Commonwealth Bank of Australia
While there are understandable concerns regarding an increase in bad loans that could take hold if the Aussie economy deteriorates further, the likes of Commonwealth Bank of Australia (ASX: CBA) look set to benefit from a falling interest rate. As such, it is likely that demand for new loans will remain buoyant and that, while relatively highly valued at present, further rises in the property market will have a beneficial impact on CBA, since it has a significant exposure to domestic housing.
Furthermore, CBA offers a low volatility shareholder experience, with its beta of just 0.78 indicating that its share price should change by just 0.78% for every 1% move in the wider index. And, with a yield of 5.1% (fully franked), investor sentiment could pick up over the medium term – especially if interest rates sink lower.
Oil Search Limited
A falling interest rate has caused many investors to seek out a wider range of dividend-paying stocks and one company that could provide sound income appeal is Oil Search Limited (ASX: OSH).

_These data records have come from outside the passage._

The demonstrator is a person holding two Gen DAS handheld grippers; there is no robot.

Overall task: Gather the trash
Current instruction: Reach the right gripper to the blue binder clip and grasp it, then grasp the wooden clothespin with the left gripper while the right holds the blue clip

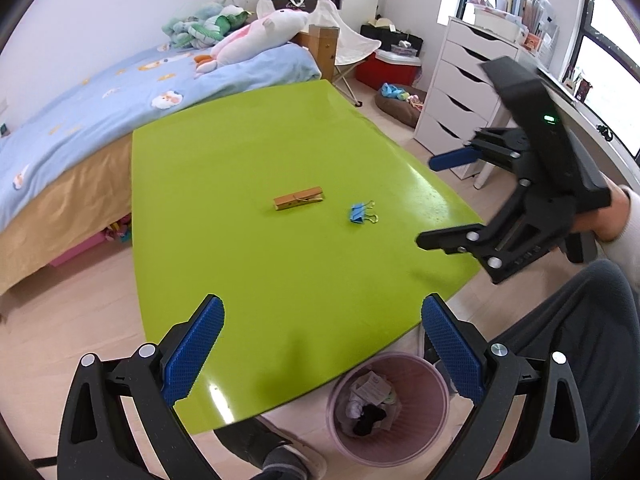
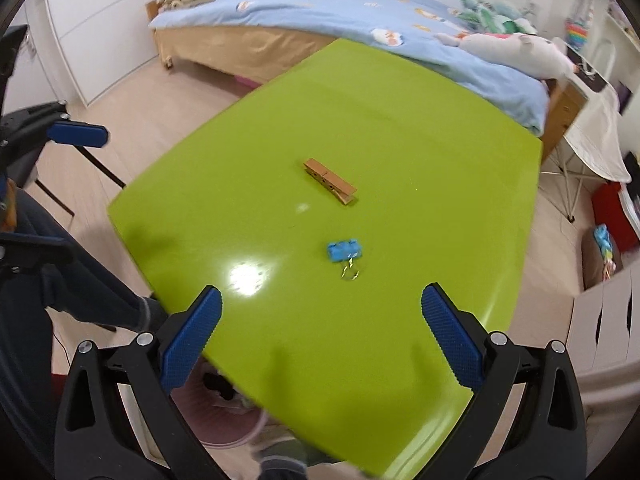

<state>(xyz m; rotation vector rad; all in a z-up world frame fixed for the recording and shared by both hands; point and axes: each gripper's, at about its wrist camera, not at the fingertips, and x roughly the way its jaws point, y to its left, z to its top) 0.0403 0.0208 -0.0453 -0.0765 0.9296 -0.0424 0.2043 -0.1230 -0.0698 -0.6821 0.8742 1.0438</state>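
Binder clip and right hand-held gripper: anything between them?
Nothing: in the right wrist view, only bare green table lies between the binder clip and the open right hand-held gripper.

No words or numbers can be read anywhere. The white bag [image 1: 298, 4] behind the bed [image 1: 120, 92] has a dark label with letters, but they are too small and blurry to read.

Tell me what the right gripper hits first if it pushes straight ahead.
Probably the blue binder clip: it lies nearly centred ahead of the open right gripper, with the wooden clothespin beyond. Height above the green table is unclear, so it may pass over.
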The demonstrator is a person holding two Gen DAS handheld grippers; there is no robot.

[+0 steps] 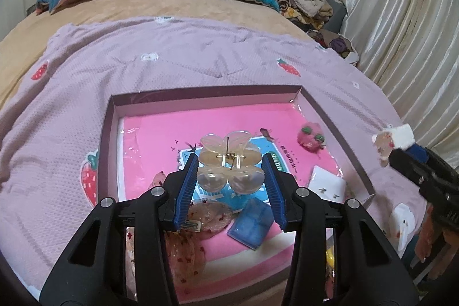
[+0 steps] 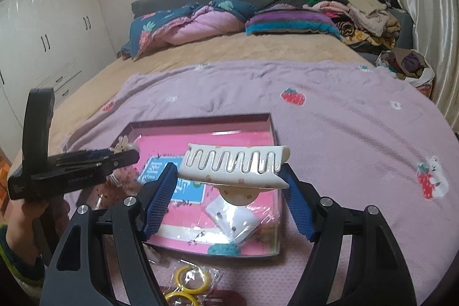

Although it yields just 2.2% at the present time, earnings growth of 14% per annum over the next couple of years means that it is set to have scope to raise dividends at a brisk pace. And, with them having risen by 6.7% per annum during the last ten years, Oil Search has a good track record of generous shareholder payouts.
Furthermore, Oil Search continues to trade on a price to earnings growth (PEG) ratio of just 1.52, which indicates that its shares offer growth at a reasonable price.
Super Retail Group Ltd
Of course, the major impact of a lower interest rate is likely to be on consumer spending, with credit being cheaper and easier to access. As such, auto, leisure and sports retailer, Super Retail Group Ltd (ASX: SUL), seems to offer superb capital growth potential as a result of it having a price to sales (P/S) ratio of just 0.94, which is lower than the ASX's P/S ratio of 1.58.
In addition, Super Retail's share price is up by 16% in the last year, which shows that investor sentiment is on the up. And, with a beta of 1.24, its share price should outperform a rising ASX that looks set to be stimulated by a loose monetary policy.